- **Task item**
When you reach the line with "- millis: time" in the listing below, transcribe it and each line after it up to and including the line with "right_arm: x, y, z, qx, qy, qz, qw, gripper", exactly and with nothing else.

- **Source material**
--------------------------------

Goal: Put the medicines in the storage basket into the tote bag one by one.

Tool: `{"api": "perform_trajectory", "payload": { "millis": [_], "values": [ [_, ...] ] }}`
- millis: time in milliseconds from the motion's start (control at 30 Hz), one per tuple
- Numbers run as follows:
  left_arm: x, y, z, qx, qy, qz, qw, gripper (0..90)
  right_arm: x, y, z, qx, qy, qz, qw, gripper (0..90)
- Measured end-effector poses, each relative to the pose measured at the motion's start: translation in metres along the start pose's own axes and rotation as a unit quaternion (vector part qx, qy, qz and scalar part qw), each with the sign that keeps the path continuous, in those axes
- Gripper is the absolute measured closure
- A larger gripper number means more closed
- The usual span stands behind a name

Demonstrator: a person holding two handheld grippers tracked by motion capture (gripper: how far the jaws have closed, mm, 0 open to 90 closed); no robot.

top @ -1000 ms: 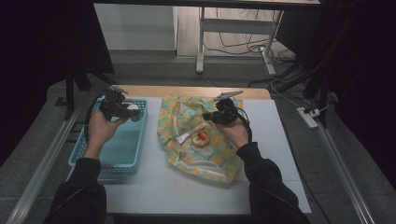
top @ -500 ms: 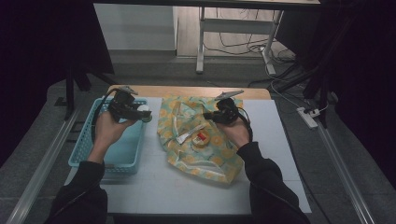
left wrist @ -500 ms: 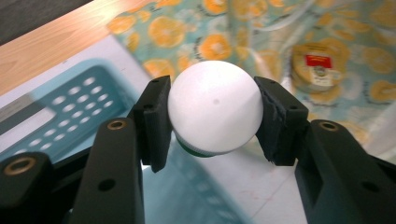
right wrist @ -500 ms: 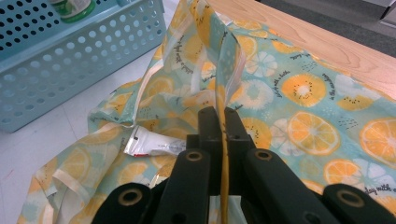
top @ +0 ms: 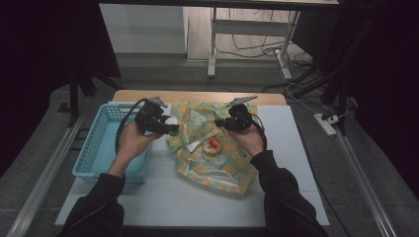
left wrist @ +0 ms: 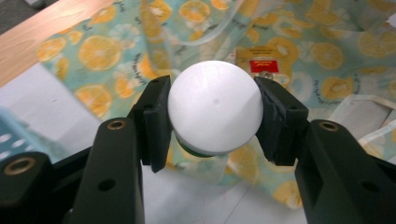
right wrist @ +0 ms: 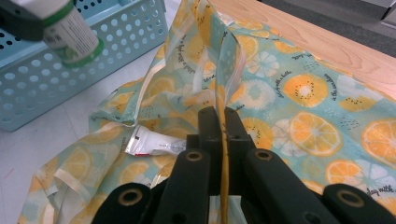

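Beside one basket [top: 99, 148], left tool [top: 165, 127] grips one bottle [left wrist: 215, 112]; right tool [top: 228, 122] pinches one bag [top: 217, 168].

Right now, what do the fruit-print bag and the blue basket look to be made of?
The fruit-print bag looks like thin, slightly glossy plastic or coated fabric: it creases softly and its raised edge is translucent. The blue basket looks like rigid matte moulded plastic, with walls pierced by even rows of round holes.
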State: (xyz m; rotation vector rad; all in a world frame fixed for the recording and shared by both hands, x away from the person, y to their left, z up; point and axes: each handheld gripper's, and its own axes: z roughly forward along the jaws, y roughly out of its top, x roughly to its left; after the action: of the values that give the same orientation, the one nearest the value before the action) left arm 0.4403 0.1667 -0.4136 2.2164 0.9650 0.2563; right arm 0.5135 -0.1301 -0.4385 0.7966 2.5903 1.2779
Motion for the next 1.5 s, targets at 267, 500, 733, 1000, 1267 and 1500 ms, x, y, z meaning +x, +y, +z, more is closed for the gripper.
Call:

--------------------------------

- **Exercise output**
- millis: time in milliseconds from the motion's start (control at 30 Hz), one per tuple
- Numbers run as follows:
  left_arm: x, y, z, qx, qy, qz, qw, gripper (0..90)
  right_arm: x, y, z, qx, qy, qz, qw, gripper (0..90)

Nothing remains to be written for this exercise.